### Source material
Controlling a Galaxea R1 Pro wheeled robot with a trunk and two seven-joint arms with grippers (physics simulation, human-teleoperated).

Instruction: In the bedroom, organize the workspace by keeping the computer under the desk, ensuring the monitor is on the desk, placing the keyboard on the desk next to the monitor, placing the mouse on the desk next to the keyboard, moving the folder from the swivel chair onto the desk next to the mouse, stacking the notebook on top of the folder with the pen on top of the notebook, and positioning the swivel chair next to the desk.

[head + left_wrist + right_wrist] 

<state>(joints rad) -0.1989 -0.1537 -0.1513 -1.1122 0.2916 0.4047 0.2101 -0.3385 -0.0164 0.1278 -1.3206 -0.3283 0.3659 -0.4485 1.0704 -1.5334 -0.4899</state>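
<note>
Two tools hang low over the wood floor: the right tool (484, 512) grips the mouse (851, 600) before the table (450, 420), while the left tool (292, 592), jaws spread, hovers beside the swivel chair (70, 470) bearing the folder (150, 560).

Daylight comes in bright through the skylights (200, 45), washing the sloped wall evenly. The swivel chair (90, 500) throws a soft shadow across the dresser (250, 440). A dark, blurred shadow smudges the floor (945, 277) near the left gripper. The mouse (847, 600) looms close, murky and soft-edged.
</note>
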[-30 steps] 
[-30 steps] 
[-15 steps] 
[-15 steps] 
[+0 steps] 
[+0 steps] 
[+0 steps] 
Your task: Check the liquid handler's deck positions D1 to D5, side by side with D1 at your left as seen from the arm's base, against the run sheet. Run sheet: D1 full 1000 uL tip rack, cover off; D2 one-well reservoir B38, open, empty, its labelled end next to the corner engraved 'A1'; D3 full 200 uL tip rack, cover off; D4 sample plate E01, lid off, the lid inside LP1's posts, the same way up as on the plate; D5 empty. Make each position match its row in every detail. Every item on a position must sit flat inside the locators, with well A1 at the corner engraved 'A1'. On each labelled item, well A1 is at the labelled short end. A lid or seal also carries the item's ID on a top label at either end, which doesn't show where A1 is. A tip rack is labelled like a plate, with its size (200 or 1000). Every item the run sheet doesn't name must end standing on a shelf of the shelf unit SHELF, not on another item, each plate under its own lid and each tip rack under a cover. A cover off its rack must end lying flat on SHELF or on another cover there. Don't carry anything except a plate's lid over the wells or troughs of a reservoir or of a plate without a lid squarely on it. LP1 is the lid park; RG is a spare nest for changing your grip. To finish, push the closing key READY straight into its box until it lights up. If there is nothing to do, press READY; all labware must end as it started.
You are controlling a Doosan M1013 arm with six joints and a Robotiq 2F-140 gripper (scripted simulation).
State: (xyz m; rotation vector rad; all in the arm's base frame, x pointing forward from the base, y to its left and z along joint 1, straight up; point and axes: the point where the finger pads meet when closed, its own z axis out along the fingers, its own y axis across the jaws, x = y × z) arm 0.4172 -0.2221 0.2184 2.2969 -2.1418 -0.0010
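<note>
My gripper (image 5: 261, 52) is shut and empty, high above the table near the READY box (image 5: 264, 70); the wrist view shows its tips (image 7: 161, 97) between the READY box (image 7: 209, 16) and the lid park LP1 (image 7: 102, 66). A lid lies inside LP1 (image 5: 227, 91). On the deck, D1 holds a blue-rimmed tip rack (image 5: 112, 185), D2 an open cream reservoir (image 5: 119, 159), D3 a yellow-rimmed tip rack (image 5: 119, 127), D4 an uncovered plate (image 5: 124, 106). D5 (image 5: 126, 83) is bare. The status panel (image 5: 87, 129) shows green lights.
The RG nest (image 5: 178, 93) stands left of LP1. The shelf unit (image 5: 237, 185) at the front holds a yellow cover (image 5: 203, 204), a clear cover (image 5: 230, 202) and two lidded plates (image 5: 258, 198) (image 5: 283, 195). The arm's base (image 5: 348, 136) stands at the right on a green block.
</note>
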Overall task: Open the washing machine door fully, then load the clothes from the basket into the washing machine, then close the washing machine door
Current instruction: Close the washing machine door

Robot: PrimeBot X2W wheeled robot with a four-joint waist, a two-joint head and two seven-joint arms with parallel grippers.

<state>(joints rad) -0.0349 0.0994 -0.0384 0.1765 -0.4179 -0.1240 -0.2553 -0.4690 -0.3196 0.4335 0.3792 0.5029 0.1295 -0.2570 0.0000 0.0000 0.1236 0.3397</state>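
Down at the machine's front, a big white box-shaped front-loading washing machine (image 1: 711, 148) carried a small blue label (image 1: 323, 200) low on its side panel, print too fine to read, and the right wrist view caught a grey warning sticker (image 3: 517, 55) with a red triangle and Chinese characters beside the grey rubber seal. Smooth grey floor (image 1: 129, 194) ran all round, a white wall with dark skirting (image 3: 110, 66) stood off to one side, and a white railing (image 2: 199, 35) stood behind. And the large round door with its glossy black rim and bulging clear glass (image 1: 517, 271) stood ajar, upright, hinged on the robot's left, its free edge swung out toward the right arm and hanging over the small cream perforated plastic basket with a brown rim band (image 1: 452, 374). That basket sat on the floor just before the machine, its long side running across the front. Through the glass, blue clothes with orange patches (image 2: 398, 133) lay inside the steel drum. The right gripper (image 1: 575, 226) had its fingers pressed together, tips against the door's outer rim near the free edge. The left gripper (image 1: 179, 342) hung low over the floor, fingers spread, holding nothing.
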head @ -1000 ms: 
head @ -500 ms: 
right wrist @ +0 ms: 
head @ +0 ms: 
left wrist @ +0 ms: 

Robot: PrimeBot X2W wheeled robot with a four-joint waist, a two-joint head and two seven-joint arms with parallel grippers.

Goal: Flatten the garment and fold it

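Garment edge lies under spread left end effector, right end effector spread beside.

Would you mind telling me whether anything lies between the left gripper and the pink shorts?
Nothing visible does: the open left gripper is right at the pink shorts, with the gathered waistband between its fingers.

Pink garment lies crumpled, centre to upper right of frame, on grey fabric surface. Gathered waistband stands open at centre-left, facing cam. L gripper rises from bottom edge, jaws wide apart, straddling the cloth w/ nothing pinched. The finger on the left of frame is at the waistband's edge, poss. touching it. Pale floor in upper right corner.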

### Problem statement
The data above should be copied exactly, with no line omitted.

### Finished exercise
Controlling a Galaxea R1 Pro wheeled robot with a trunk and two seven-joint arms with grippers (physics simulation, human-teleoperated).

Instruction: In the bedroom, organize the workspace by keeping the computer under the desk, ensuring the monitor is on the desk, placing the keyboard on the desk next to the monitor, placing the mouse on the desk next to the keyboard, moving the folder from the swivel chair onto the desk next to the mouse, stacking the notebook on top of the folder with the pen on top of the notebook, and positioning the swivel chair next to the desk.

[head + left_wrist + right_wrist] 

<state>(joints rad) -0.1989 -0.1537 -0.1513 -1.1122 0.2916 0.4047 0.2101 -0.3385 -0.0164 0.1278 -1.3206 -0.3283 0.3659 -0.4485 1.0704 -1.5334 -0.4899</state>
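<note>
Two tools hang low over the wood floor: the right tool (484, 512) grips the mouse (851, 600) before the table (450, 420), while the left tool (292, 592), jaws spread, hovers beside the swivel chair (70, 470) bearing the folder (150, 560).

Daylight comes in bright through the skylights (200, 45), washing the sloped wall evenly. The swivel chair (90, 500) throws a soft shadow across the dresser (250, 440). A dark, blurred shadow smudges the floor (945, 277) near the left gripper. The mouse (847, 600) looms close, murky and soft-edged.
</note>
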[-30 steps] 
[-30 steps] 
[-15 steps] 
[-15 steps] 
[+0 steps] 
[+0 steps] 
[+0 steps] 
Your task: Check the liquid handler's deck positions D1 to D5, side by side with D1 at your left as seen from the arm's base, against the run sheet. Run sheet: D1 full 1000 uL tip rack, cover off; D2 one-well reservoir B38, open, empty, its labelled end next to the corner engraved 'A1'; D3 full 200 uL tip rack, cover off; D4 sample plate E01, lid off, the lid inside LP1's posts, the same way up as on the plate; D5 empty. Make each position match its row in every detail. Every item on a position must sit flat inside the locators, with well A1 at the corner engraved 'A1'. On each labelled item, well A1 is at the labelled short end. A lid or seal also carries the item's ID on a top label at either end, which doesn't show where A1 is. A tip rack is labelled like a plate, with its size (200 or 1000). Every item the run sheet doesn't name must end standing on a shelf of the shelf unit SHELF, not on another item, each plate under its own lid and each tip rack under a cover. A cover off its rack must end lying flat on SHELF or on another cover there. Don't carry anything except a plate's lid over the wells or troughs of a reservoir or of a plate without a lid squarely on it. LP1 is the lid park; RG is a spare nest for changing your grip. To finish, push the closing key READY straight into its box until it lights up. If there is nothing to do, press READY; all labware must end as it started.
You are controlling a Doosan M1013 arm with six joints and a Robotiq 2F-140 gripper (scripted simulation).
State: (xyz m; rotation vector rad; all in the arm's base frame, x pointing forward from the base, y to its left and z along joint 1, straight up; point and axes: the point where the finger pads meet when closed, its own z axis out along the fingers, its own y axis across the jaws, x = y × z) arm 0.4172 -0.2221 0.2184 2.2969 -2.1418 -0.0010
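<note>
My gripper (image 5: 261, 52) is shut and empty, high above the table near the READY box (image 5: 264, 70); the wrist view shows its tips (image 7: 161, 97) between the READY box (image 7: 209, 16) and the lid park LP1 (image 7: 102, 66). A lid lies inside LP1 (image 5: 227, 91). On the deck, D1 holds a blue-rimmed tip rack (image 5: 112, 185), D2 an open cream reservoir (image 5: 119, 159), D3 a yellow-rimmed tip rack (image 5: 119, 127), D4 an uncovered plate (image 5: 124, 106). D5 (image 5: 126, 83) is bare. The status panel (image 5: 87, 129) shows green lights.
The RG nest (image 5: 178, 93) stands left of LP1. The shelf unit (image 5: 237, 185) at the front holds a yellow cover (image 5: 203, 204), a clear cover (image 5: 230, 202) and two lidded plates (image 5: 258, 198) (image 5: 283, 195). The arm's base (image 5: 348, 136) stands at the right on a green block.
</note>
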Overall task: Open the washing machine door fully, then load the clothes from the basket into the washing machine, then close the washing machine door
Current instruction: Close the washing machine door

Robot: PrimeBot X2W wheeled robot with a four-joint waist, a two-joint head and two seven-joint arms with parallel grippers.

<state>(joints rad) -0.0349 0.0994 -0.0384 0.1765 -0.4179 -0.1240 -0.2553 -0.4690 -0.3196 0.4335 0.3792 0.5029 0.1295 -0.2570 0.0000 0.0000 0.1236 0.3397</state>
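Down at the machine's front, a big white box-shaped front-loading washing machine (image 1: 711, 148) carried a small blue label (image 1: 323, 200) low on its side panel, print too fine to read, and the right wrist view caught a grey warning sticker (image 3: 517, 55) with a red triangle and Chinese characters beside the grey rubber seal. Smooth grey floor (image 1: 129, 194) ran all round, a white wall with dark skirting (image 3: 110, 66) stood off to one side, and a white railing (image 2: 199, 35) stood behind. And the large round door with its glossy black rim and bulging clear glass (image 1: 517, 271) stood ajar, upright, hinged on the robot's left, its free edge swung out toward the right arm and hanging over the small cream perforated plastic basket with a brown rim band (image 1: 452, 374). That basket sat on the floor just before the machine, its long side running across the front. Through the glass, blue clothes with orange patches (image 2: 398, 133) lay inside the steel drum. The right gripper (image 1: 575, 226) had its fingers pressed together, tips against the door's outer rim near the free edge. The left gripper (image 1: 179, 342) hung low over the floor, fingers spread, holding nothing.
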head @ -1000 ms: 
head @ -500 ms: 
right wrist @ +0 ms: 
head @ +0 ms: 
left wrist @ +0 ms: 

Robot: PrimeBot X2W wheeled robot with a four-joint waist, a two-joint head and two seven-joint arms with parallel grippers.

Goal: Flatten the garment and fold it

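Garment edge lies under spread left end effector, right end effector spread beside.

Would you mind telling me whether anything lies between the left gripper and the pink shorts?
Nothing visible does: the open left gripper is right at the pink shorts, with the gathered waistband between its fingers.

Pink garment lies crumpled, centre to upper right of frame, on grey fabric surface. Gathered waistband stands open at centre-left, facing cam. L gripper rises from bottom edge, jaws wide apart, straddling the cloth w/ nothing pinched. The finger on the left of frame is at the waistband's edge, poss. touching it. Pale floor in upper right corner.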

There is nothing more to this exercise.